§ **Requirement**
Return the lines of the data below exactly. Start at the first and end with the line containing "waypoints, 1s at".

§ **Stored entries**
══════════

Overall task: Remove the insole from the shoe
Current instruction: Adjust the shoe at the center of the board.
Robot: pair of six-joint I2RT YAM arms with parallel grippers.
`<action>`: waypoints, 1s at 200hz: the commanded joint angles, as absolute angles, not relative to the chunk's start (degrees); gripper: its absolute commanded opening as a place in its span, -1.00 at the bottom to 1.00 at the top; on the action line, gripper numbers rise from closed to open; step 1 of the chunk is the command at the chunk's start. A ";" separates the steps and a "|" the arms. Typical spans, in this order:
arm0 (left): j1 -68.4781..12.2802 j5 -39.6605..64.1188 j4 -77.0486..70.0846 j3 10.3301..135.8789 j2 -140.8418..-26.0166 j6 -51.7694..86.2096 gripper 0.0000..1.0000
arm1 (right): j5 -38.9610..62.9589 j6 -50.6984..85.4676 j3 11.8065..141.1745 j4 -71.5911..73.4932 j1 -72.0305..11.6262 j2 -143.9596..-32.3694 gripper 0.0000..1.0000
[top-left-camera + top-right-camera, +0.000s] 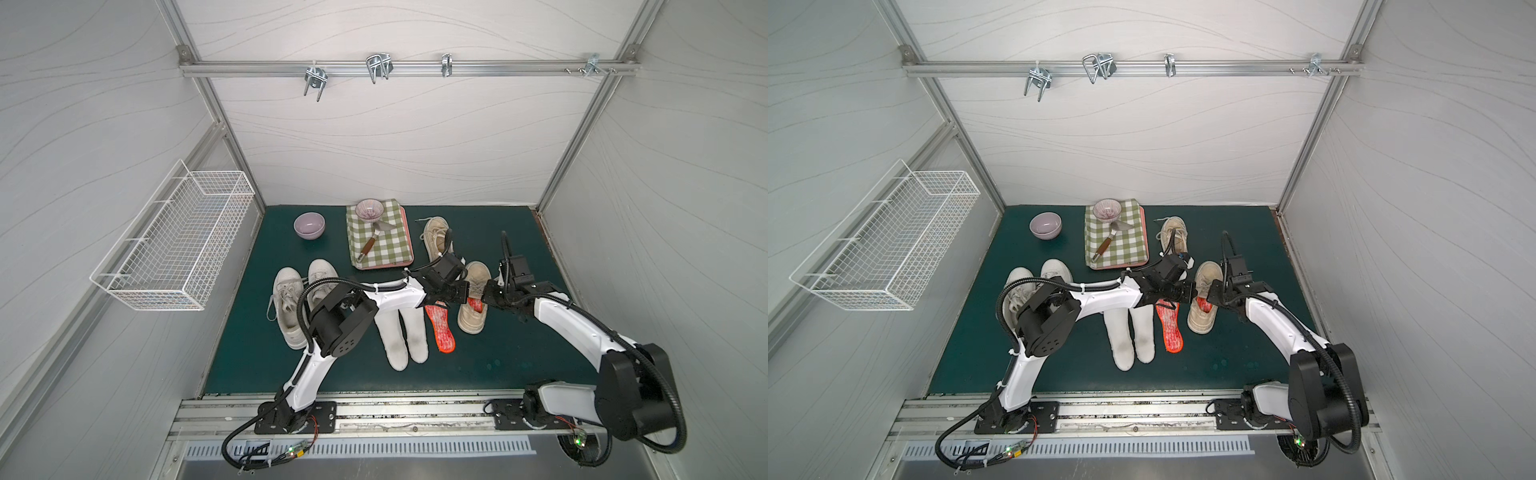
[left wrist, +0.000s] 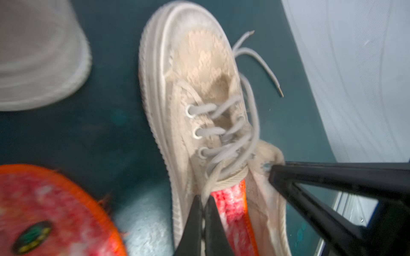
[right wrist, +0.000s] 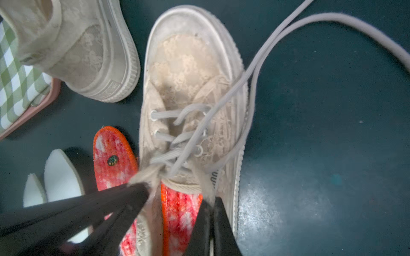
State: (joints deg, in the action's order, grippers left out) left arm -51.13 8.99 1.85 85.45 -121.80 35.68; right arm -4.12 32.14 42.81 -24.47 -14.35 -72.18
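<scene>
Nearest on the green counter (image 1: 519, 361), two white insoles (image 1: 399, 340) and a loose red insole (image 1: 441, 330) lie flat. Just right of them sits the beige shoe (image 1: 471, 326), its own insole (image 3: 179, 212) inside. The left gripper (image 2: 203, 200) and right gripper (image 3: 211, 202), each pressed together, pinch opposite edges of its collar. Spreading the opening appears the step in hand. Next, one gripper would likely need to release and seize the insole. Farther back lies the matching shoe (image 1: 435, 235).

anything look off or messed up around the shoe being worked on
The beige shoe has its collar pinched and pulled outward on both sides by the left gripper and right gripper, so the opening looks distorted. Its untied laces trail over the mat. Nothing looks spilled or broken.
</scene>
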 commanded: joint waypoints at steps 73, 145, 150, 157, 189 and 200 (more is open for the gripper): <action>-47.35 7.37 -7.09 76.14 -116.25 43.03 -1.00 | -6.47 33.97 39.47 -26.08 -6.40 -67.36 -1.00; -53.23 14.59 -20.11 75.14 -117.47 50.41 -1.00 | 0.65 27.31 47.64 -35.11 -12.89 -63.72 -0.26; -53.37 14.59 -20.20 75.15 -117.45 50.49 -1.00 | 2.14 26.79 48.09 -35.42 -13.16 -63.24 -0.24; -53.44 14.52 -20.06 75.23 -117.48 50.56 -1.00 | 4.12 26.31 48.82 -36.13 -13.89 -62.90 -0.21; -53.44 13.56 -19.96 73.93 -116.64 50.71 -1.00 | 5.10 25.84 52.19 -39.23 -21.49 -64.29 -0.18; -53.44 12.27 -19.41 73.18 -115.94 50.87 -1.00 | 5.78 26.66 51.91 -38.84 -22.56 -65.34 -0.18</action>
State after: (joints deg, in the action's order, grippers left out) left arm -53.21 13.52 -15.14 73.76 -116.73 49.32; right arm 3.49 27.14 51.20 -34.68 -19.53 -63.86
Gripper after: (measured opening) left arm 0.060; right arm 0.411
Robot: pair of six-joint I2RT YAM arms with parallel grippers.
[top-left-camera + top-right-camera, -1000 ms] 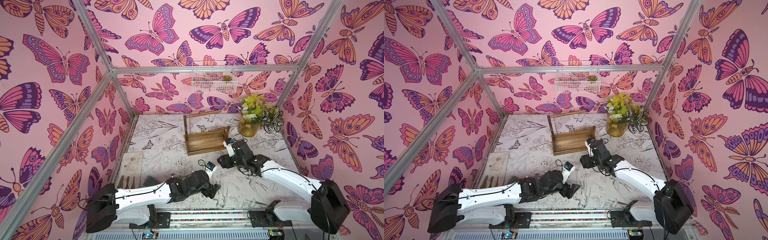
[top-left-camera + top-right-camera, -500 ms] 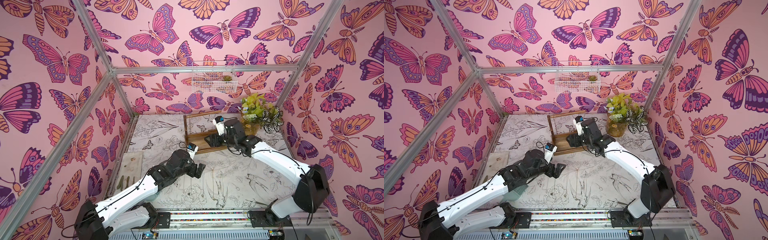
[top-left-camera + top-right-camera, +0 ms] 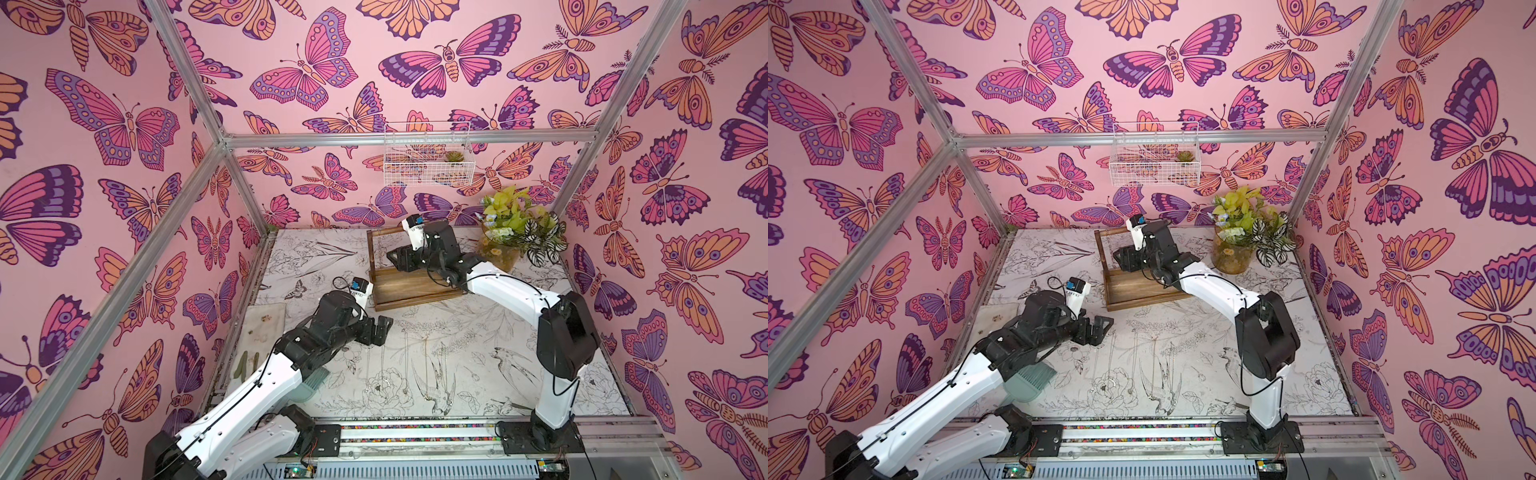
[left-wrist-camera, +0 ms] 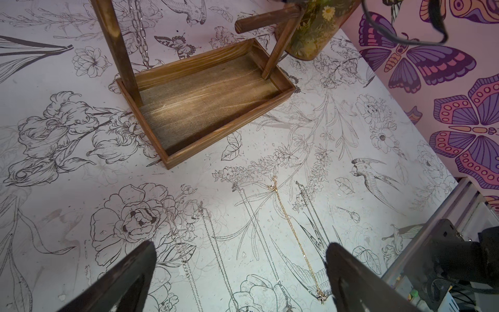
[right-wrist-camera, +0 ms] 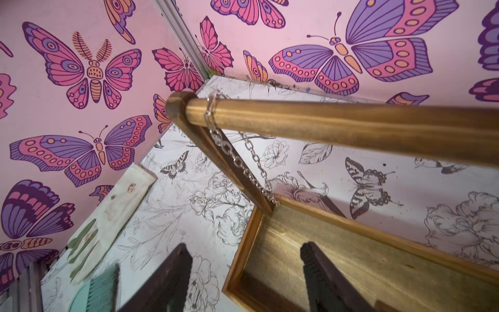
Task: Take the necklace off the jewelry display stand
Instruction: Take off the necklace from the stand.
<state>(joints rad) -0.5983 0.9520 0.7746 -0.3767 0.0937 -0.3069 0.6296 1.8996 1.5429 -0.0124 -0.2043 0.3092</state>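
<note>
Now right fingers, spread and empty, sit near the necklace hanging on the stand; left fingers, spread too, hover before it.

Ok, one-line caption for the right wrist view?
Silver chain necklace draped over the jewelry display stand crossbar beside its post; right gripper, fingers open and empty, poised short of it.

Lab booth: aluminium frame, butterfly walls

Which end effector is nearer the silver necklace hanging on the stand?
Right. Right end effector is over the stand tray, facing the necklace; left end effector is off the stand, above the table.
</note>
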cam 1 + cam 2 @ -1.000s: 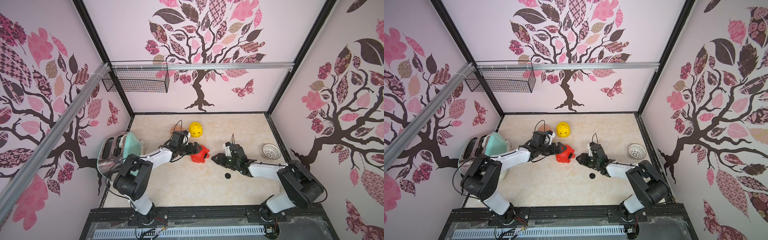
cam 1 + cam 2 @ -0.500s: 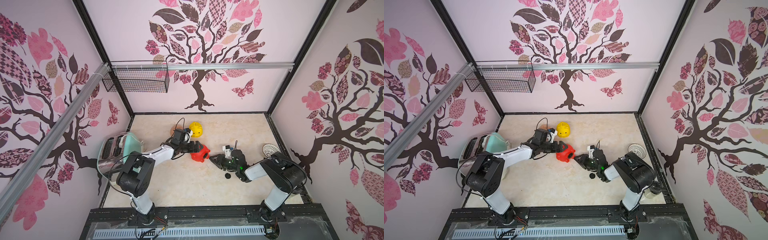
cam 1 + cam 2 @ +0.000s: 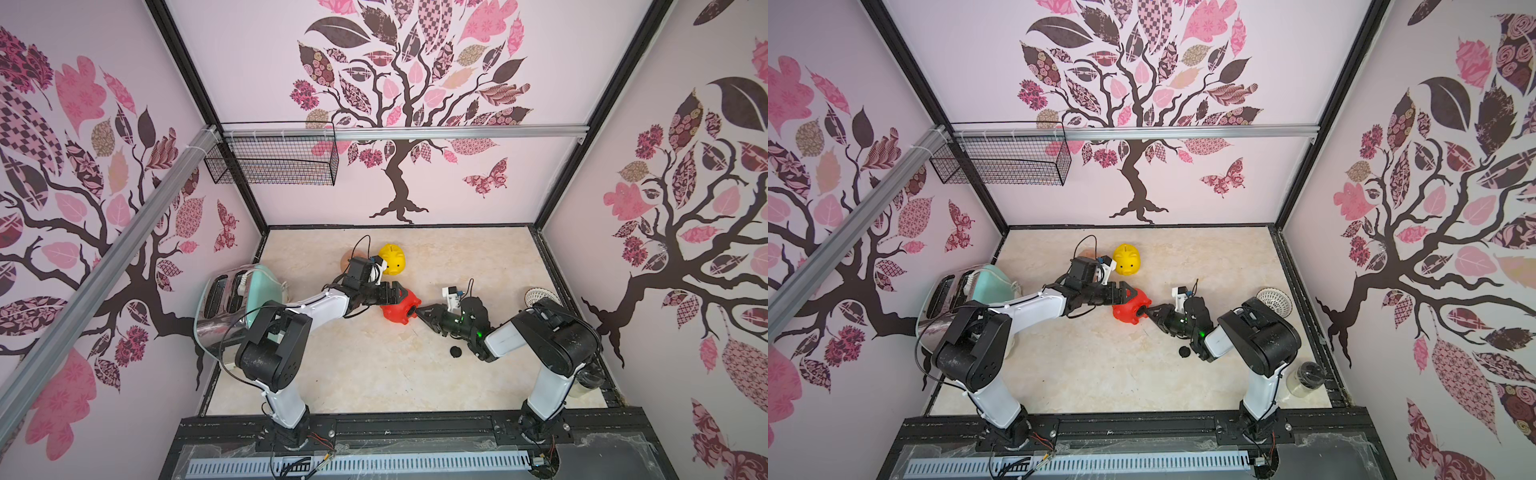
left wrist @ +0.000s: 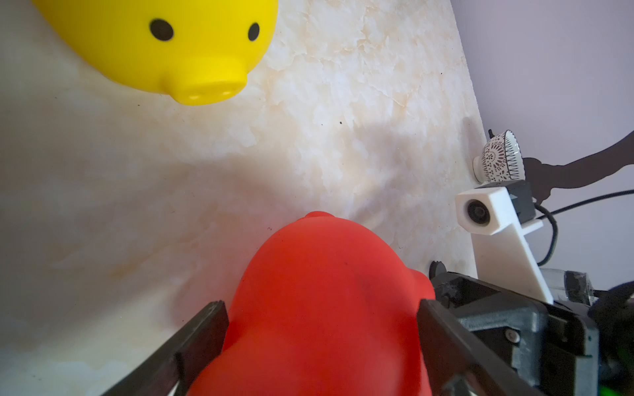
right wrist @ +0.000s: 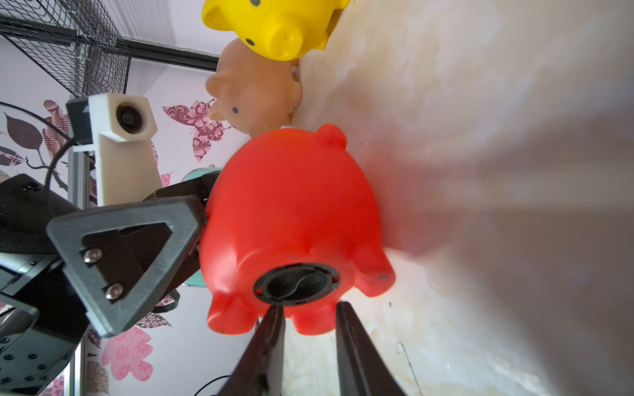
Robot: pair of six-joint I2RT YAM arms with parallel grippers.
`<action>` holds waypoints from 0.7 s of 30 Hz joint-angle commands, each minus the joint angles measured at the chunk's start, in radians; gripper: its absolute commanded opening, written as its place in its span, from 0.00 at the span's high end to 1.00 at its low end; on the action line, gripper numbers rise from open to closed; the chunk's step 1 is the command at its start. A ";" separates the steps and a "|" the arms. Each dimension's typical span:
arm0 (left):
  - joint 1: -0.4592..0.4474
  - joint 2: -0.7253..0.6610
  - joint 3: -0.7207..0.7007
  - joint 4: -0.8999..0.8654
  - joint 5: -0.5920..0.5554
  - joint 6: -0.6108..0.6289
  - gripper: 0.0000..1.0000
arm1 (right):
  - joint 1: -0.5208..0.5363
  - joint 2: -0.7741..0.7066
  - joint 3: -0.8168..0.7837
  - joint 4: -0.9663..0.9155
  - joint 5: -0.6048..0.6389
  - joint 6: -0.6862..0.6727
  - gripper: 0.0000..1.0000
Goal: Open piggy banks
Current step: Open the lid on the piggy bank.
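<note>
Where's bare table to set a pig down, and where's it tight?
Free: front of the table, from the front rail up to the loose black plug; and back right, between yellow pig, back wall and white bowl. Crowded: centre, where the left tool clamps the red pig with the right tool at its belly; toaster takes the left edge.

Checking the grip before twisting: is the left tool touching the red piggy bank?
Touching: in the left wrist view the left tool clamps the red piggy bank on both sides.
</note>
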 commanded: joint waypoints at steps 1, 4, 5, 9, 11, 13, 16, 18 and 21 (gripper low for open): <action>0.003 0.040 -0.009 -0.110 -0.043 0.031 0.09 | -0.004 -0.047 -0.019 -0.023 0.063 -0.047 0.70; 0.003 0.033 -0.005 -0.126 -0.057 0.034 0.09 | -0.004 -0.083 -0.035 -0.047 0.101 -0.056 0.70; 0.003 0.034 -0.004 -0.128 -0.058 0.033 0.09 | -0.004 -0.101 -0.041 -0.060 0.120 -0.056 0.70; 0.004 0.043 0.001 -0.137 -0.061 0.028 0.09 | -0.004 -0.144 -0.045 -0.135 0.168 -0.004 0.70; 0.004 0.048 0.000 -0.138 -0.062 0.026 0.09 | -0.004 -0.155 -0.066 -0.123 0.178 0.078 0.72; 0.004 0.049 -0.001 -0.139 -0.065 0.025 0.09 | 0.001 -0.166 -0.102 -0.073 0.207 0.163 0.74; 0.004 0.048 0.000 -0.146 -0.075 0.025 0.09 | 0.002 -0.182 -0.113 -0.067 0.221 0.195 0.74; 0.004 0.053 0.000 -0.155 -0.088 0.022 0.09 | 0.002 -0.185 -0.093 -0.104 0.211 0.181 0.74; 0.006 0.063 0.003 -0.159 -0.101 0.018 0.09 | 0.006 -0.165 -0.079 -0.062 0.175 0.187 0.75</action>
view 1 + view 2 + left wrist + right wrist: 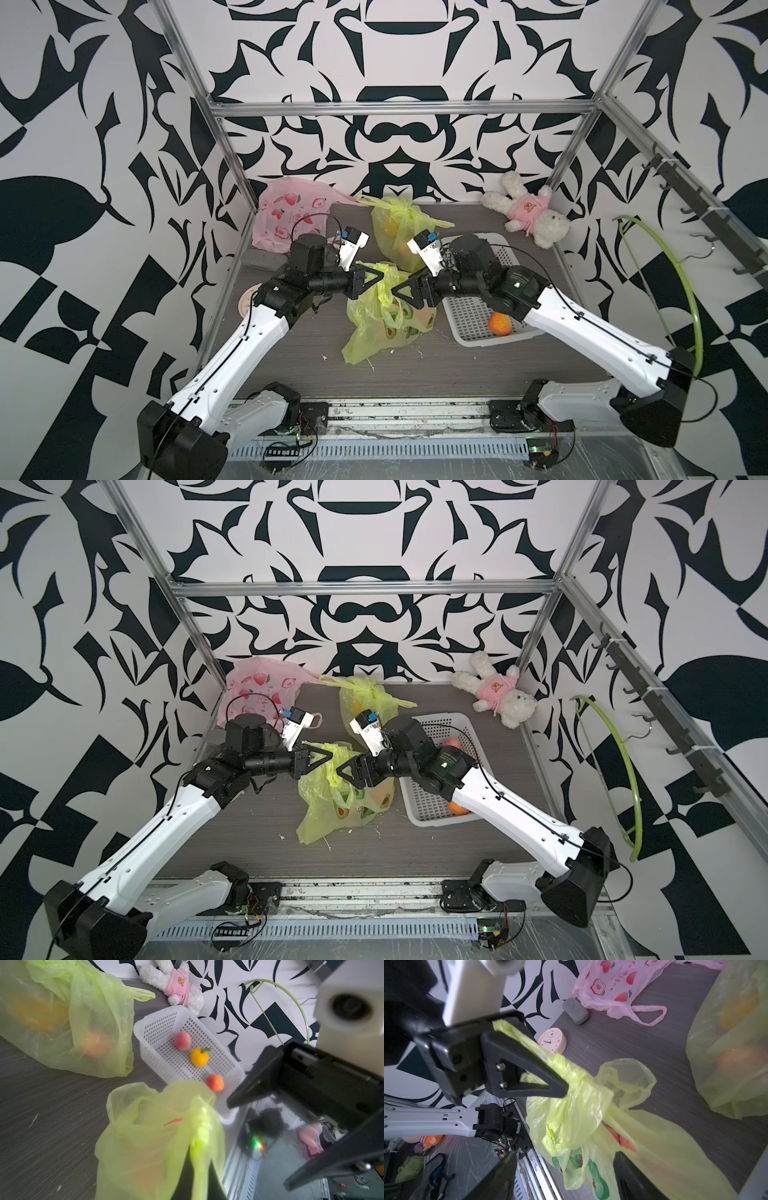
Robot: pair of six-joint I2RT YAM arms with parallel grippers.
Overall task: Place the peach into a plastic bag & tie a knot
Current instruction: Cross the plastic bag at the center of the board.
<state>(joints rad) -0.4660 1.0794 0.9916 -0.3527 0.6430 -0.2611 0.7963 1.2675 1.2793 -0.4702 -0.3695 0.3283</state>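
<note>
A yellow-green plastic bag (376, 328) printed with avocados lies mid-table in both top views (328, 812). An orange peach (424, 318) shows through its film. My left gripper (380, 279) is shut on the bag's twisted handle (200, 1136), which stretches taut out of the jaws in the right wrist view. My right gripper (395, 291) faces it closely and stands open. Its fingers (500, 1176) straddle loose bag film (571, 1126) without pinching it.
A white basket (478, 341) to the right holds two peaches (215, 1083) and a yellow pepper (199, 1057). A second, knotted yellow-green bag (397, 232) and a pink bag (286, 216) lie behind. Plush rabbit (528, 212), clock (553, 1041), grey stone (575, 1011) and green hanger (681, 286) sit at the edges.
</note>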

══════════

§ **Task answer**
Overall task: Remove the insole from the shoe
Current instruction: Adjust the shoe at the center of the board.
Robot: pair of six-joint I2RT YAM arms with parallel grippers.
`<action>`: waypoints, 1s at 200hz: the commanded joint angles, as absolute angles, not relative to the chunk's start (degrees); gripper: its absolute commanded opening as a place in its span, -1.00 at the bottom to 1.00 at the top; on the action line, gripper numbers rise from closed to open; step 1 of the chunk is the command at the chunk's start. A ";" separates the steps and a "|" the arms. Typical spans, in this order:

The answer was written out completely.